Larisa Korde, MD, current head of the breast cancer trials at the NCI-sponsored National Clinical Trials Network, explained the phases and basic framework of all trials and agreed with advocates in the audience that the master list of all clinical trials in the country, NCI’s ClinicalTrials.gov, could be “amazingly difficult to navigate.”

“I don’t know of any efforts to bring it into the 21st century but I agree that it’s incredibly important,” Korde said.

Patient advocates then shared their own efforts to do just that. 

Christine Hodgdon of Baltimore presented her MBC clinical trial and news database, TheStormRiders.org, where patients can search for current trials or promising new drugs. BreastCancerTrials.org, introduced by its program director Elly Cohen, lets patients search for trials and also translates the scientific ClinicalTrials.gov descriptions into more lay-friendly language. Patients were also encouraged to sign up for MBC Connect, a registry that matches MBC patients to open trials, and MBC Project, an open science, patient-partnered research initiative designed to accelerate understanding of the disease.
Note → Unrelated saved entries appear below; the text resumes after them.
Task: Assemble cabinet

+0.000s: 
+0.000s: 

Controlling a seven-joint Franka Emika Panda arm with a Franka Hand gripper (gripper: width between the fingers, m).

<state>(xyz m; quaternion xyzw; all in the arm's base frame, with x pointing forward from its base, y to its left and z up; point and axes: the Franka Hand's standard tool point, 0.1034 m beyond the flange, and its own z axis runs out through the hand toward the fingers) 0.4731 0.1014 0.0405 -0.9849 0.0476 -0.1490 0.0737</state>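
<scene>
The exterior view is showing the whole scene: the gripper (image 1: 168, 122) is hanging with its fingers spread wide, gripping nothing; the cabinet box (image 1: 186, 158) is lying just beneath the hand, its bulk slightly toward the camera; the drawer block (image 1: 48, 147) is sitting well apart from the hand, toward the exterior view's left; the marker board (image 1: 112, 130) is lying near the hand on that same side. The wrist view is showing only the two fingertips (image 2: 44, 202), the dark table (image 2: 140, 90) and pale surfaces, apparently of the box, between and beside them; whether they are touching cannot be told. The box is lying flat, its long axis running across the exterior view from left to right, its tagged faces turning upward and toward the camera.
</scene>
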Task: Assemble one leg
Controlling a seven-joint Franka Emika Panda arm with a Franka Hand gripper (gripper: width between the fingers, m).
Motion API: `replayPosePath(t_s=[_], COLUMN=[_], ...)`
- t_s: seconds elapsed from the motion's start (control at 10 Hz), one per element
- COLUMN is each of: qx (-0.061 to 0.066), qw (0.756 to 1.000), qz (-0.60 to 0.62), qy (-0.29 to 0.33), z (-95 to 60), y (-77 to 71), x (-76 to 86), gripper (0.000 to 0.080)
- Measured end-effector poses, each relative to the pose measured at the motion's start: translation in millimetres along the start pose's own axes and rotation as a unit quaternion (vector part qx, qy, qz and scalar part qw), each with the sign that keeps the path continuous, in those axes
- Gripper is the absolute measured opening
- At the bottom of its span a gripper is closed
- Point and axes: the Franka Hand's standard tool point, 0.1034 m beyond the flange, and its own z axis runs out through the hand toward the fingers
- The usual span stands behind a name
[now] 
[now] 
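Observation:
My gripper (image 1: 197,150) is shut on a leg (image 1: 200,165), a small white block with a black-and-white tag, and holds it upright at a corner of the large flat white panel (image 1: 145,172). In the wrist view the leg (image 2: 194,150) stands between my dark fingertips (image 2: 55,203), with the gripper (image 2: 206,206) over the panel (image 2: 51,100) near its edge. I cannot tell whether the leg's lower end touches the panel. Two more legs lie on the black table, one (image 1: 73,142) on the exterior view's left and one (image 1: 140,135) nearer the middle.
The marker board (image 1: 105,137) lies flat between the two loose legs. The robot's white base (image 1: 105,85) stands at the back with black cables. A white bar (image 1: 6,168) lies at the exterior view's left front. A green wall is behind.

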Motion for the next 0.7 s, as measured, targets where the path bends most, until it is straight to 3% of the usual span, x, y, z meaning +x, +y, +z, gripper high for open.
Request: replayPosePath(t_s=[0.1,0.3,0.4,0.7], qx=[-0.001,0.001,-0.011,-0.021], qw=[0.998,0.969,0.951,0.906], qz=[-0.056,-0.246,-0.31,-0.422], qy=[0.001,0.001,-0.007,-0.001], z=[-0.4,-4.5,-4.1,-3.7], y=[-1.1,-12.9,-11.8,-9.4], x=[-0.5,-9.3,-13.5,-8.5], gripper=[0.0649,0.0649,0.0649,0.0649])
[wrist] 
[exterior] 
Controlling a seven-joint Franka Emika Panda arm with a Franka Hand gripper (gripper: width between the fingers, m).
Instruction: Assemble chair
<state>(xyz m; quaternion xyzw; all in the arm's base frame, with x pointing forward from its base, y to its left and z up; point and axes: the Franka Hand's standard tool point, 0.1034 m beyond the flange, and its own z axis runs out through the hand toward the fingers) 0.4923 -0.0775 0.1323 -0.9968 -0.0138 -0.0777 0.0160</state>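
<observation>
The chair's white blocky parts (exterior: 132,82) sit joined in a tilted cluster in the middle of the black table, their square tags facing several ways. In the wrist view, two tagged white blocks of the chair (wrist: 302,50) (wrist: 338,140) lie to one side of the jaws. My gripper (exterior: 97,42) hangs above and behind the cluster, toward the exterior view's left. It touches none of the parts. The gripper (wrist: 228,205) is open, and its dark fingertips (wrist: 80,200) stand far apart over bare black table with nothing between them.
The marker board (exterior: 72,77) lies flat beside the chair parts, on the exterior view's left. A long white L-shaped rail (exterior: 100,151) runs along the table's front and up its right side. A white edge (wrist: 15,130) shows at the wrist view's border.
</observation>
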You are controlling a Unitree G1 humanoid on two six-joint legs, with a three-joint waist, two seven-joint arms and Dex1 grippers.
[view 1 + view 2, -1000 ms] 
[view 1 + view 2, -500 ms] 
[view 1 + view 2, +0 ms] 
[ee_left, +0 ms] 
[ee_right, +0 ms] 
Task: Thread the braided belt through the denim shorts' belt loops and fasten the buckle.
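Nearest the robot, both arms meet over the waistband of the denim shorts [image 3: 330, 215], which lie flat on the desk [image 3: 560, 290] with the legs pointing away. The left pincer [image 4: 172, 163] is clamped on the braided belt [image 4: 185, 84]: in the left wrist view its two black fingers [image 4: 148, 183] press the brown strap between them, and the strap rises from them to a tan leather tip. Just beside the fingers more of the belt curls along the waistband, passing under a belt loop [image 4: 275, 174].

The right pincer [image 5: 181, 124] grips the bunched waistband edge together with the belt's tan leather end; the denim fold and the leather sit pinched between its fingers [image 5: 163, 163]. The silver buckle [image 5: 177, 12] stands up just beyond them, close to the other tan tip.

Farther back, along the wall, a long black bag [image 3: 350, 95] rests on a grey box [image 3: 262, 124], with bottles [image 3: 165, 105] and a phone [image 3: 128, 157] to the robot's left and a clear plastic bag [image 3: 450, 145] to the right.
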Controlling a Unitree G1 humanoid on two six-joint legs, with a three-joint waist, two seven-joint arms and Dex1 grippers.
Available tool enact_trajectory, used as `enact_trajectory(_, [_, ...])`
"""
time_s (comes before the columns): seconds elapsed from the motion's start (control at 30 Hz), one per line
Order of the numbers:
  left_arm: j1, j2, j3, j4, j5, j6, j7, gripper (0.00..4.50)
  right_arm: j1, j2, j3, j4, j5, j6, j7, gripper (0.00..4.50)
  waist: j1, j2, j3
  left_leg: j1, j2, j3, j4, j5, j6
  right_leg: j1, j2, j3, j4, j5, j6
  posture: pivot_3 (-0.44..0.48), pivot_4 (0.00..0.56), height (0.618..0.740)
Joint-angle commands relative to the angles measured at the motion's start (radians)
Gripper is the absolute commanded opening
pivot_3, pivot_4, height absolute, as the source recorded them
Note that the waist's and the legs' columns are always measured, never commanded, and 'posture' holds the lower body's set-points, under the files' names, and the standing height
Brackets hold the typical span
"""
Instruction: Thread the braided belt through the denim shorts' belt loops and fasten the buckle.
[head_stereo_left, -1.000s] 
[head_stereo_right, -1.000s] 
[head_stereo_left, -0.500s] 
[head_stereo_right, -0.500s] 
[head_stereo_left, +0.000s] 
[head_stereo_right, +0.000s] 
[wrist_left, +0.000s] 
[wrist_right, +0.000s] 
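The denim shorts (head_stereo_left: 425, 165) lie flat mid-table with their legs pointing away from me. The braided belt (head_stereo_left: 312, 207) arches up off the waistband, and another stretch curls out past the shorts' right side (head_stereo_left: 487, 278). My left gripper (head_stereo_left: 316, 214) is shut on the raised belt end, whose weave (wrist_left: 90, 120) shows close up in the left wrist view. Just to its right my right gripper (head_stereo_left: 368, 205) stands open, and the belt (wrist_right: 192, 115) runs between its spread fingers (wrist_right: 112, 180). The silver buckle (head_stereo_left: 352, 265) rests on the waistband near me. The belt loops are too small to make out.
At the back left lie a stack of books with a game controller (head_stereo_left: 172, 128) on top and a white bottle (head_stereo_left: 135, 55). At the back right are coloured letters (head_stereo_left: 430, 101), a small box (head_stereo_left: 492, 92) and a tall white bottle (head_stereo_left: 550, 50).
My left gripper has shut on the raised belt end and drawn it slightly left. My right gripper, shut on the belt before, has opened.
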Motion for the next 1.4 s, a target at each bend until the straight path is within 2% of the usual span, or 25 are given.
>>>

Connecting with info, and others

Most of all, people connected — with information, with resources, with potential trials and with each other. Barista Sandra Partida, 45, a triple-negative breast cancer patient from Bellevue, Washington, was thrilled to make a new friend with the same cancer subtype.

“There were cancer support groups over in Bellevue, but no one was triple negative,” she said. “Today, I found a woman who lives on Bainbridge [Island, also in the Seattle area] who’s triple negative. We’re going to get together.”

Other patients came away with possible treatments or specific questions for their oncologists.

“I got quite a bit out of this,” said Peggy Bissell, 68, from Bow, Washington, who is currently on her ninth line of MBC treatment. “I’ve had a lot of bad news over the years but this was very helpful.”

Even patients from the United Kingdom lobbied for the government’s National Health Service to tune in and take note, via Twitter.

Linden, the lobular expert, praised the conference for helping to “close the loop” between patients and the data they need.

“People give their time to participate in a trial but they may not know the results,” she said. “Or how that trial impacts others in the future. This conference gives that information back to the patients, it closes that loop, so they’re better informed about breast cancer and about cancer trials.

“This is just such a good opportunity. We’ve got to keep doing this.”